My first thought upon waking was that maybe I was dead. It wasn't until much later that I realized how accurate that initial, intuitive and seemingly irrational notion was. It popped into my consciousness as soon as consciousness itself appeared. It made no sense. It was based upon no reason. It was just there.
I must be dead.
And just as quickly as it had come, the thought was gone again.
I wasn't dead. I was cold. But it was an odd kind of cold, because it didn't make me shiver or feel uncomfortable, it was just an awareness of the fact. I was cold. And I was wet, too.
I opened my eyes slowly and blinked to wipe away the blur of sleep, for I must have been asleep. It was dark. Newborn darkness, though. It had that sense to it, though I wasn't sure at that moment how it was I could sense newborn darkness from any other kind. It wasn't something I would have thought came naturally to ordinary people. And it was certainly nothing I'd ever noticed before.
Or had I?
Oddly, I didn't remember, but I dismissed the slightly queasy feeling that notion brought to my stomach and focused instead on my surroundings. The immediate ones first. Beneath me, dirt. Solid packed, damp, but not muddy. A few scraggly patches of crabgrass and dandelions struggling for survival here and there, and looking proud of their triumph in such inhospitable conditions. All right, then. I was on the ground. Notflat ground, but a hillside that sloped precariously downward to a stretch of pavement at the bottom. And on the other side of that pavement, another patch of ground, sloping upwarda mirror image of the one on which I lay. And above them both a ceiling?
I was on the sloping ground beneath a bridge.
On either side of the bridge, rain poured from heaven's open spigot, soaking the road at the bottom, except for the part of it that was sheltered.
Why, I wondered, am I lying outdoors, on the ground, under a bridge, in the rain, at night?
Refocusing my attention on the things in closest proximity, I noted the damp sheet of cardboard that lay over me, like a makeshift blanket, and noted further that, aside from that, I wore nothing. It had that wet-cardboard smell to it, and as I flipped it off my body, I thought my skin did, as well.
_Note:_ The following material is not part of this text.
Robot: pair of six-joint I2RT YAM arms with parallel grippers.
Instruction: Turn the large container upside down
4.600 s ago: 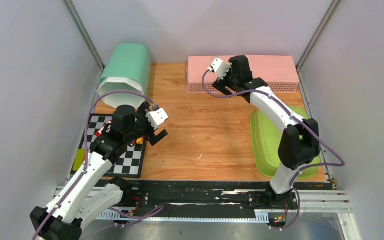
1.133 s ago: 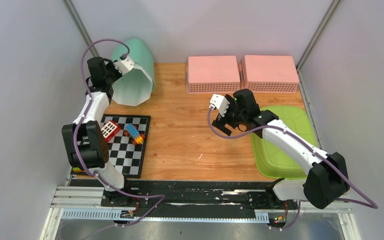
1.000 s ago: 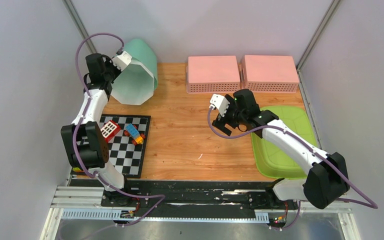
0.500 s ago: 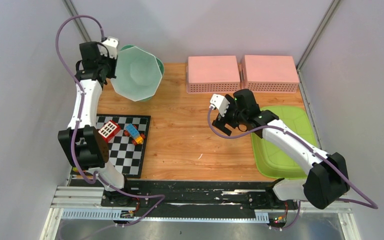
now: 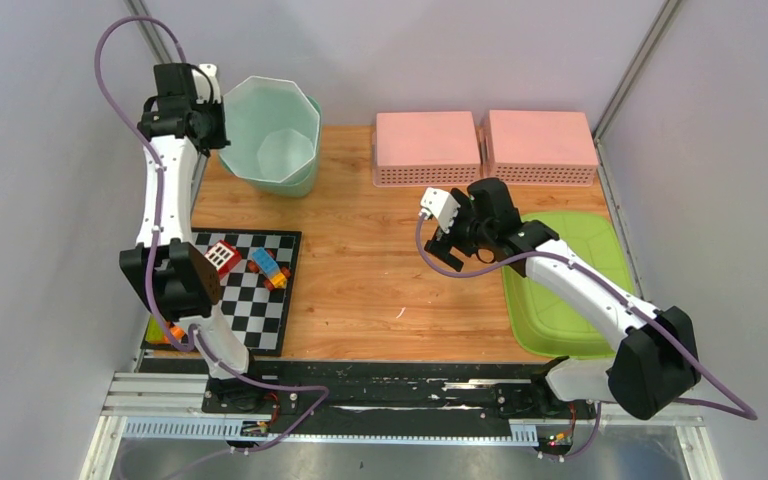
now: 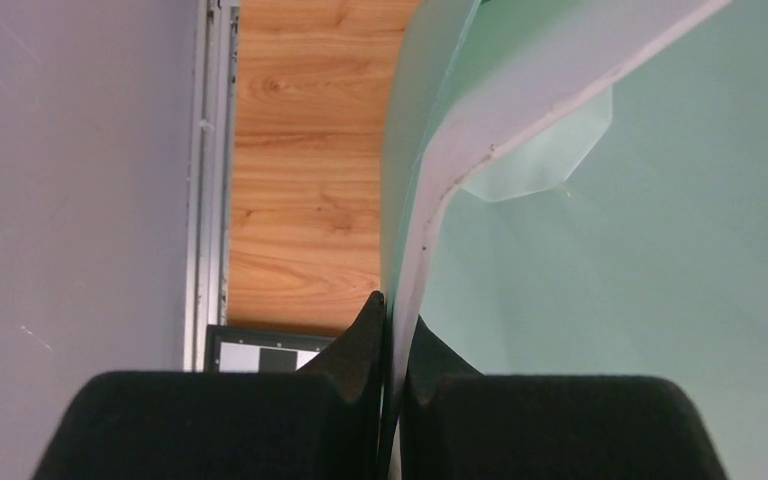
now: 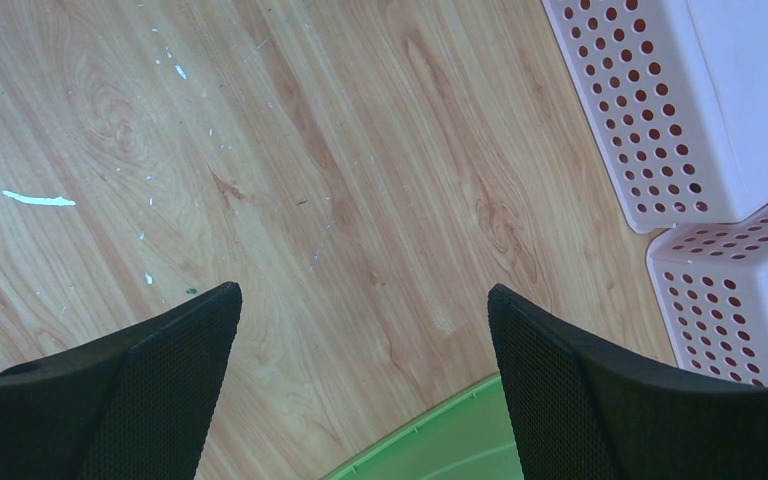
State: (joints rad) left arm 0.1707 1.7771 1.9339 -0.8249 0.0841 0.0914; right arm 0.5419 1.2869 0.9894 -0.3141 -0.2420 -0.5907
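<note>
Plastic of this thin-walled kind should be light and fairly stiff, so we judge the large container (image 5: 270, 140) easy to swing over. Its smooth sides look slippery and the wall may flex under a hard pinch. The rim (image 6: 520, 120) is the sensible place to hold. Our left gripper (image 6: 388, 300) is clamped there now, one finger outside the wall and one inside. Our right gripper (image 7: 360, 300) hangs with its jaws spread wide, holding nothing, over the bare wooden table (image 5: 390, 290) near the green tray (image 5: 600, 235). The container stands mouth up at the table's far left corner, beyond the checkered mat (image 5: 260, 310) and left of the pink baskets (image 5: 427, 148). It is a pale mint-green tub with an eight-sided mouth, a paler rim band and an empty interior.
</note>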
I started to shake. Not from the cold, because the cold didn't bother me and that had me worried. Maybe my nerves weren't working just right, but at any rate, I was scared and I could feel panic creeping like ice water through my veins. I closed my eyes, firmed my spine, held my breath, then told myself, "Easy. Just take it easy. Just take it easy and figure this out. It can't be all that difficult to figure this out."
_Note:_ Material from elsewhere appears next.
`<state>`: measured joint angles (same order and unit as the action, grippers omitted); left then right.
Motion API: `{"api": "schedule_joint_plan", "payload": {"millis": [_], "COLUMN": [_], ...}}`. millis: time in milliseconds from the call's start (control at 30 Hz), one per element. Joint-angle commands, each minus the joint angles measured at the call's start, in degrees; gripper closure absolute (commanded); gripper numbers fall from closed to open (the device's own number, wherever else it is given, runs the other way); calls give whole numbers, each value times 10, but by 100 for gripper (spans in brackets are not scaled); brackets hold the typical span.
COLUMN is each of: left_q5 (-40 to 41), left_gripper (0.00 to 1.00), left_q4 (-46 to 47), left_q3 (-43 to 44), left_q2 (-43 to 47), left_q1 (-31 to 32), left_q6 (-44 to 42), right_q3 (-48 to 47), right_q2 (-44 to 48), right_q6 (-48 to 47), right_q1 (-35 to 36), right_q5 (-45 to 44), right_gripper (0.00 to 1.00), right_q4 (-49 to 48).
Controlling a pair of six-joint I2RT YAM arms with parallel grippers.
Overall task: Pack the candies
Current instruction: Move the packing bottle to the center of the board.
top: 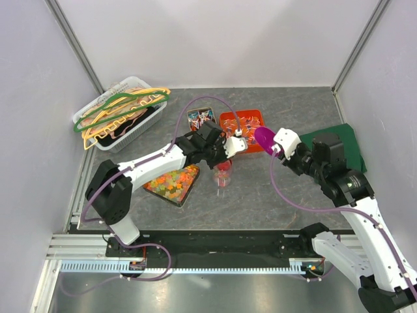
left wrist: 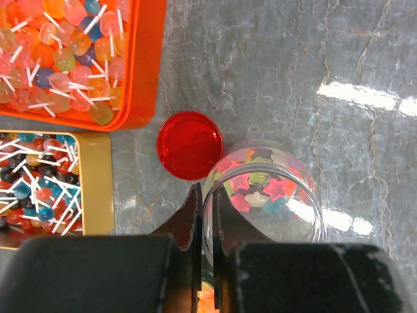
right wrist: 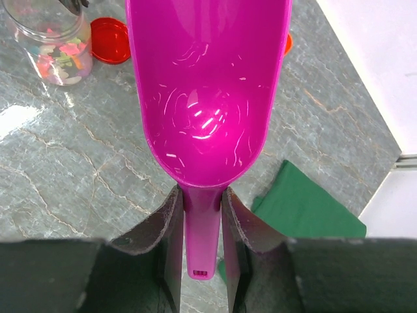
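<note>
- The left hand (left wrist: pixel 206 201) was all but shut, pinching the rim of the clear jar (left wrist: pixel 273 195) with one finger inside the wall and one outside
- The right hand (right wrist: pixel 202 199) was part-way closed on the handle of the purple scoop (right wrist: pixel 208 98), and the scoop's bowl was empty
- The candies (left wrist: pixel 62 55) lay mostly in the orange tray (left wrist: pixel 143 65), the gold tray (left wrist: pixel 96 189) and a three-cornered tray (top: pixel 183 199); only a thin layer of star-shaped ones sat in the jar
- The red lid (left wrist: pixel 189 145) lay on the bench (left wrist: pixel 293 78), just beside the jar
- Risk: the rim pinch was a thin hold, so a knock from the scoop could tip or twist the jar
- Risk: the scoop looked about as wide as the jar mouth, so a quick pour could spill candies onto the bench
- Risk: the finger inside the mouth narrowed the opening and could catch falling pieces
</note>
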<state>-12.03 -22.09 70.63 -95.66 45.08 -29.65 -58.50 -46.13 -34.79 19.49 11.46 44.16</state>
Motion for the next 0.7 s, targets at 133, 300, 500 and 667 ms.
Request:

Nodding in response to my own advice, I opened my eyes again, and this time I looked down at my own body. I was long, and I was thin. Perhaps athletic, I thought, and it scared me that I didn't know if that was true or not. Maybe I was just sickly. Although I didn't feel sickly. And my body seemed more lean than skinny.
In fact, I felt
I opened my hands to see if they worked, then closed them again. I studied my slender arms, lengthy legs, small waist and hips nearly the same size, and my compact, round little breasts, as if I'd never seen them before. And then I noticed a lock of hair hanging over my shoulder, and I grasped it, lifting it to look and feel and smell it.
It was copper in color, the kind of hair they call auburn, I thought, and it was curly and long, long, long, just like the rest of me. But also like the rest of me, I had the feeling I'd never seen it before.
I stood up to see how long my hair was, and also to move around a bit. Maybe if I woke up more thoroughly, this fog in my head would clear and I would know who I was and what I was doing here in the middle of nowhere on the cusp of night, naked and alone.
So I stood there, noticing that my hair reached to the tops of my hipbones, until a sound jerked my attention away from it. Something running, scampering off in the distance. My head snapped toward the sound fast, and I felt my nose wrinkling and realized I was scenting the moist air. My eyes narrowed, and my mind thought, Rabbit. And then I saw it, scurrying from one clump of brush to the next, far in the distance. Perhaps as much as a half mile from me.
There was no possible way I could see a rabbit a half mile away in the dark, in the rain, much less identify it by smell.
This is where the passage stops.